The bottom line is that the bug out bag should enable your survival for several days minimum. At the same time though it cannot be so heavy that you can’t carry it should you need to hit the road on foot. Most novice hikers are fond of telling anyone who will listen how they carried a 100 pound pack into the woods for days at a time.

That sort of thing might make for a good story but it’s total fantasy fare. The average healthy adult will wither if they have to carry more than 30 or 40 pounds for just a couple of hours. Accordingly your bug out bag should not weigh more than that.

And just for the record, you might also want to have an even more compact version of your bug out bag in the trunk of your car at all times, just in case.

Common Mistakes Beginner Preppers Make

When left to their own devices beginner preppers are prone to making a number of common, if understandable, mistakes. Those mistakes include:

      • Not including a bug out bag in their preparations. People often need to evacuate in a hurry. If they have to grab stuff from the shelf on the way out the door they’re going to forget things.
      • Believing they know exactly what form a disaster will take and preparing only for that. How many people saw the coronavirus coming 2 years ago?
      • Wasting time preparing for UFO abductions or the zombie apocalypse. Sorry, not gonna happen. Try to stay in the real world.
      • Believing all they need is guns, lots of guns. While a sidearm can be an invaluable deterrent if the SHTF you can’t eat it or drink it.
      • Buying ready made survival kits off the internet. Most are a waste of money, but having one in your car is probably better than having nothing in your car. Probably.
      • Trying to prep on the cheap. You need to be able to depend on the things in your prepper stockpile.
      • Thinking a basement full of canned goods is effective prepping. Having lots of food is a good start, but it’s only a start.
      • Getting mentally and emotionally caught up in end of the world scenarios. Prepping is about being prepared. It’s not about embracing despair.
      • Not checking to see what things have outlived their usefulness and need to be replaced.
      • Reaching into their survival stockpiles to fulfill everyday needs.
      • Not saving cash. Stories declaring the death of cash are greatly exaggerated. When things get tough people want to see green, not plastic.

The Bottom Line

Prepping isn’t child’s play, nor does it require embracing an extremist ideology. It’s all about common sense. Think about it this way: depending on your age either your grandparents or great-grandparents were preppers. It’s true.
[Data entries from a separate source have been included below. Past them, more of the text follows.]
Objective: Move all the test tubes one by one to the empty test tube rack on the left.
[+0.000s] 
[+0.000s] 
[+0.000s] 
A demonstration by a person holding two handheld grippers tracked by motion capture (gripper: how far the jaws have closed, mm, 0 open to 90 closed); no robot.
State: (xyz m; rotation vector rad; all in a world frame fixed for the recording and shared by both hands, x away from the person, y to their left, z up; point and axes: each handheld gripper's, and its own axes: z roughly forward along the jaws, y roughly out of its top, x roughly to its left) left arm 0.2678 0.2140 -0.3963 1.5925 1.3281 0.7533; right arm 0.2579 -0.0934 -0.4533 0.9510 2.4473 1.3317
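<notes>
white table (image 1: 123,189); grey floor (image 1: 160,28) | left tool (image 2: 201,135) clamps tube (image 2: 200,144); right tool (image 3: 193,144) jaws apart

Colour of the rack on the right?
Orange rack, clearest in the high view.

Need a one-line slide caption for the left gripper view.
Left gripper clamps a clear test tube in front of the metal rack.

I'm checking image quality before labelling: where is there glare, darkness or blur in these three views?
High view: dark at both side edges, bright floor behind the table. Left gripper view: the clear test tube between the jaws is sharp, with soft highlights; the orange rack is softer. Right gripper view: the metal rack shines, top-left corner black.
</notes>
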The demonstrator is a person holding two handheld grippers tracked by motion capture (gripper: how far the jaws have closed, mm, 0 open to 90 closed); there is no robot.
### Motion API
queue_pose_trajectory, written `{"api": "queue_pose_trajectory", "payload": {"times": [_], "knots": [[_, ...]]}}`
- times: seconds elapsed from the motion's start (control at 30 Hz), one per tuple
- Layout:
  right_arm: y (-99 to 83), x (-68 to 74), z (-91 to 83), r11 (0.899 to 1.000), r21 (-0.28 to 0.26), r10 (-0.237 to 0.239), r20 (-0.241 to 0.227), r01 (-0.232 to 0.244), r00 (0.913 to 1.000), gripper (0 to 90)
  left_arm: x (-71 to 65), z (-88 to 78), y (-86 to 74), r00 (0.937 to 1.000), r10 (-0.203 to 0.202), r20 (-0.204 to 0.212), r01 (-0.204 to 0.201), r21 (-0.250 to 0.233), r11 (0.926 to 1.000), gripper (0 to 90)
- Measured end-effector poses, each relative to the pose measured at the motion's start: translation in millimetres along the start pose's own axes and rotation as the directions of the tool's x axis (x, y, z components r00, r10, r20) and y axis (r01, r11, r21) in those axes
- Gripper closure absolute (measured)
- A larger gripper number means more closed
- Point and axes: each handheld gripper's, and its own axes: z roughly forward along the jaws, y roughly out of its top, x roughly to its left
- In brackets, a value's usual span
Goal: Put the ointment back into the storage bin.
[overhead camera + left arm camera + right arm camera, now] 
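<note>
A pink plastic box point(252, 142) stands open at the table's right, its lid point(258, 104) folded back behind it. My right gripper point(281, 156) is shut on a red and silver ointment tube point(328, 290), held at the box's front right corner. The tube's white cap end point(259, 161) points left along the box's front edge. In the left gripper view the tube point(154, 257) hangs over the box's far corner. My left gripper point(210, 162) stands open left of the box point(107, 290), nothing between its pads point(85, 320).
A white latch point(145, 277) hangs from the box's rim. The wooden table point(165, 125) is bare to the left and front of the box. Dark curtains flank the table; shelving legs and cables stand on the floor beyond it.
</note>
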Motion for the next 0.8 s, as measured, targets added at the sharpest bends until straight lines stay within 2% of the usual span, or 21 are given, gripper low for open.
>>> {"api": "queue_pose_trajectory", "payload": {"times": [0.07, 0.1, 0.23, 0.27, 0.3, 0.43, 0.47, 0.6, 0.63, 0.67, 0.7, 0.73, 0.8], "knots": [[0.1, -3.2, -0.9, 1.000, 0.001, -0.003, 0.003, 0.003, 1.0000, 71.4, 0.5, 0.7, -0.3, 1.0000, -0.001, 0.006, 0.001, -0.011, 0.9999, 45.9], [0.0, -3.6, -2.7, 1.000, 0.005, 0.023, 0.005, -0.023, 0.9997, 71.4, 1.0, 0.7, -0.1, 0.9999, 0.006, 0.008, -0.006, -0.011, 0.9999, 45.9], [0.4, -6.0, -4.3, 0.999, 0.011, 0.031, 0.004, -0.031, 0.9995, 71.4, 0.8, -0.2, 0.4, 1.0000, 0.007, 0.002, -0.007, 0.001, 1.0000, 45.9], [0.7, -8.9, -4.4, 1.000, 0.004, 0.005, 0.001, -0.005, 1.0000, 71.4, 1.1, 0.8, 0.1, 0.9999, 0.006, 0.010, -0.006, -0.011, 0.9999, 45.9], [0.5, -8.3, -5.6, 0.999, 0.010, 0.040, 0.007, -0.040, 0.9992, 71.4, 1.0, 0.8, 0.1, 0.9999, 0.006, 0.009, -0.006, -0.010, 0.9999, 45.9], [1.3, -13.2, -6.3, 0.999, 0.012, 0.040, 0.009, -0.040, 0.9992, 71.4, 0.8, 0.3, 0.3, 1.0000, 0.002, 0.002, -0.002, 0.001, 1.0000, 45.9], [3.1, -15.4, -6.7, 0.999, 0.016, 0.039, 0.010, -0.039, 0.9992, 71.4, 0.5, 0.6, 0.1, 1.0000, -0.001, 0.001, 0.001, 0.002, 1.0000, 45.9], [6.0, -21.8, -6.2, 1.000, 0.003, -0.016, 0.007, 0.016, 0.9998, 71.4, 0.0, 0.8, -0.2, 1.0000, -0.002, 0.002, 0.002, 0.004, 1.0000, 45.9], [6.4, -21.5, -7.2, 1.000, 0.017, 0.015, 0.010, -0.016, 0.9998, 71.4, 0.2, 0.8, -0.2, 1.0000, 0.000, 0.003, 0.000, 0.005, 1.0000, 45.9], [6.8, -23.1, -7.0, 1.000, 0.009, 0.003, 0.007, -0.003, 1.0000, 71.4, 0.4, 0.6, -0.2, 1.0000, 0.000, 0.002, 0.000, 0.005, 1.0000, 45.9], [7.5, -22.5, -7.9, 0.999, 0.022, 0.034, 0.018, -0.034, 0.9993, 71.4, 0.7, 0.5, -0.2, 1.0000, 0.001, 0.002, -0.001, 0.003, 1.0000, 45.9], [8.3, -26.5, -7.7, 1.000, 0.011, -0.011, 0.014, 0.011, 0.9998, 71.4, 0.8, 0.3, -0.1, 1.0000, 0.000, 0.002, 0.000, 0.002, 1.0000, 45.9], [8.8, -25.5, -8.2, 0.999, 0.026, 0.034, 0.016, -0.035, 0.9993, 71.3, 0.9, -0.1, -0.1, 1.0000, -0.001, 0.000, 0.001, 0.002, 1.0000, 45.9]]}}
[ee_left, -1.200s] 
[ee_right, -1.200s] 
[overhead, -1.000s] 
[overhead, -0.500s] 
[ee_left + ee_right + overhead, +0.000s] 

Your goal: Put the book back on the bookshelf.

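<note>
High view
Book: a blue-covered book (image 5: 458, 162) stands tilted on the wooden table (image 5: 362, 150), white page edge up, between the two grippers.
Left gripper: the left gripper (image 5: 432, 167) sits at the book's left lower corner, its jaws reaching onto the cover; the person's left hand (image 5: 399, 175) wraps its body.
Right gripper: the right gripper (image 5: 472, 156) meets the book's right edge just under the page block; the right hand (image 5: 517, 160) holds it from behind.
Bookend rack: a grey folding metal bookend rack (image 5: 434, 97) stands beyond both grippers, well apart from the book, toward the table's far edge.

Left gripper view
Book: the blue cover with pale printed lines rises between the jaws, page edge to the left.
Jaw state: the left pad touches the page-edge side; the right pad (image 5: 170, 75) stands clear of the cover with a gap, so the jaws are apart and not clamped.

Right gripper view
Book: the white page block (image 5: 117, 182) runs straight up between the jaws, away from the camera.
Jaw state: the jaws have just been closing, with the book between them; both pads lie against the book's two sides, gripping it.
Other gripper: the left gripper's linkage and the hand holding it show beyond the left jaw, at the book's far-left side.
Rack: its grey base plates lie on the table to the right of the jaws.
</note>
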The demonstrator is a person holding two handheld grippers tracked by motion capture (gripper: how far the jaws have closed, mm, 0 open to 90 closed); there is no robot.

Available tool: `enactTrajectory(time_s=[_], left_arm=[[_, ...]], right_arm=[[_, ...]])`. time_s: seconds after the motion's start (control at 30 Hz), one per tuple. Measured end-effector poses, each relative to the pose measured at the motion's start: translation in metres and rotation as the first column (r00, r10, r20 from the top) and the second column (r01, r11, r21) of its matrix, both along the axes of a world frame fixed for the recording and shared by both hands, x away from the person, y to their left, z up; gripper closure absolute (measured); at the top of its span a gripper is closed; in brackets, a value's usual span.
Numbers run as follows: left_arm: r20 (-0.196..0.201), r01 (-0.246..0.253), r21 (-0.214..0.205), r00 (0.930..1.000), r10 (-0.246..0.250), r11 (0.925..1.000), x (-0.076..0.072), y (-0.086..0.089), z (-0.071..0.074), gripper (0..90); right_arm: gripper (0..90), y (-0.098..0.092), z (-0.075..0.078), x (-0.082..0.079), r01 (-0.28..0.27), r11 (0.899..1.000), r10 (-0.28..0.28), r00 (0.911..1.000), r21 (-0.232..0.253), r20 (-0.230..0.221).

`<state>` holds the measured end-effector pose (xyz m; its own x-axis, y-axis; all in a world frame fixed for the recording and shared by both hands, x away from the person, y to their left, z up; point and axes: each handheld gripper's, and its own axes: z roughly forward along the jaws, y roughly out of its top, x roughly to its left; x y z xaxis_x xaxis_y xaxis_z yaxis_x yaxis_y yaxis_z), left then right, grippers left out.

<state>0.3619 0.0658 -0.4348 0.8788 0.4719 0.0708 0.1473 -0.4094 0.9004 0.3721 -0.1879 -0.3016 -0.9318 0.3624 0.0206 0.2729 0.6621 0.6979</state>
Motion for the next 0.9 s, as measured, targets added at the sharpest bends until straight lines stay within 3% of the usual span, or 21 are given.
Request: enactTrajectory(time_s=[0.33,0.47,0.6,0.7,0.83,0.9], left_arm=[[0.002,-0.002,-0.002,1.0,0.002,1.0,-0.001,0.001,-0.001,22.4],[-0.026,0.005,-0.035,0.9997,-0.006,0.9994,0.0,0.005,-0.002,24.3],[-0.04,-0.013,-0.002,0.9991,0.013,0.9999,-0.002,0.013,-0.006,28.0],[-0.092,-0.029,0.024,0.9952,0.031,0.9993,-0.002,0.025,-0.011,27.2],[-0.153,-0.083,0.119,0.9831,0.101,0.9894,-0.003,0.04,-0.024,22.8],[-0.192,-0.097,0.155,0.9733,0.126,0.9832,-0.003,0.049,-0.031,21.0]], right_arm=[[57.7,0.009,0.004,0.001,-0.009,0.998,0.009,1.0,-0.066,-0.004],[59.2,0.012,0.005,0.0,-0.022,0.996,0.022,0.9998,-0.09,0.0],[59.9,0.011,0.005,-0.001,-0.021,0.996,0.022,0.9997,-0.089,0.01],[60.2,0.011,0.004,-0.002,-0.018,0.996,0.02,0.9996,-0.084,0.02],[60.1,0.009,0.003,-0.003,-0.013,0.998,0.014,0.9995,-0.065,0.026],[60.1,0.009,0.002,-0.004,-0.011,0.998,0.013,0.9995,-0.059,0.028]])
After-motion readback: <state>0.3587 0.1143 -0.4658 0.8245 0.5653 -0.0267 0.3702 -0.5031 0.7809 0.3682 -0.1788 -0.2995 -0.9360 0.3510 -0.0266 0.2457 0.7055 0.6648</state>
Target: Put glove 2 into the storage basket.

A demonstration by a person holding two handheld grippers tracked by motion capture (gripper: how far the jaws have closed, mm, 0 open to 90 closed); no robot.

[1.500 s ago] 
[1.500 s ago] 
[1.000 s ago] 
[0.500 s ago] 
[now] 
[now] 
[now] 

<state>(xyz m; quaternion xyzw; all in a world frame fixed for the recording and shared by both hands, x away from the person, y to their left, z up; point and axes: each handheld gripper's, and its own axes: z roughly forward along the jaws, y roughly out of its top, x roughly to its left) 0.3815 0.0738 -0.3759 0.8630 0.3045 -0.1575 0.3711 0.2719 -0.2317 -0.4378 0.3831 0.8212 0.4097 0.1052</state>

Right up until the middle of the 20th century it was considered short-sighted and irresponsible not to prepare for the unexpected. Canning was part of everyday life and nearly every home had stockpiles of food in the basement in case the winter was particularly harsh, or there was a flood or hurricane.

It was only after the end of the Second World War that people began to feel comfortable enough in their ability to get whatever they wanted whenever they wanted it that this type of common sense preparedness was largely abandoned. Today, however, we have to tip our hat to our forebears. They knew a thing or two about the nature of life and prided themselves on being ready for anything.

So, if you are determined to be better prepared for the next calamity than you were for the one that now seems to be receding somewhat, take the above advice to heart. It’s better to be prepared and have nothing happen than to have something happen and not be prepared.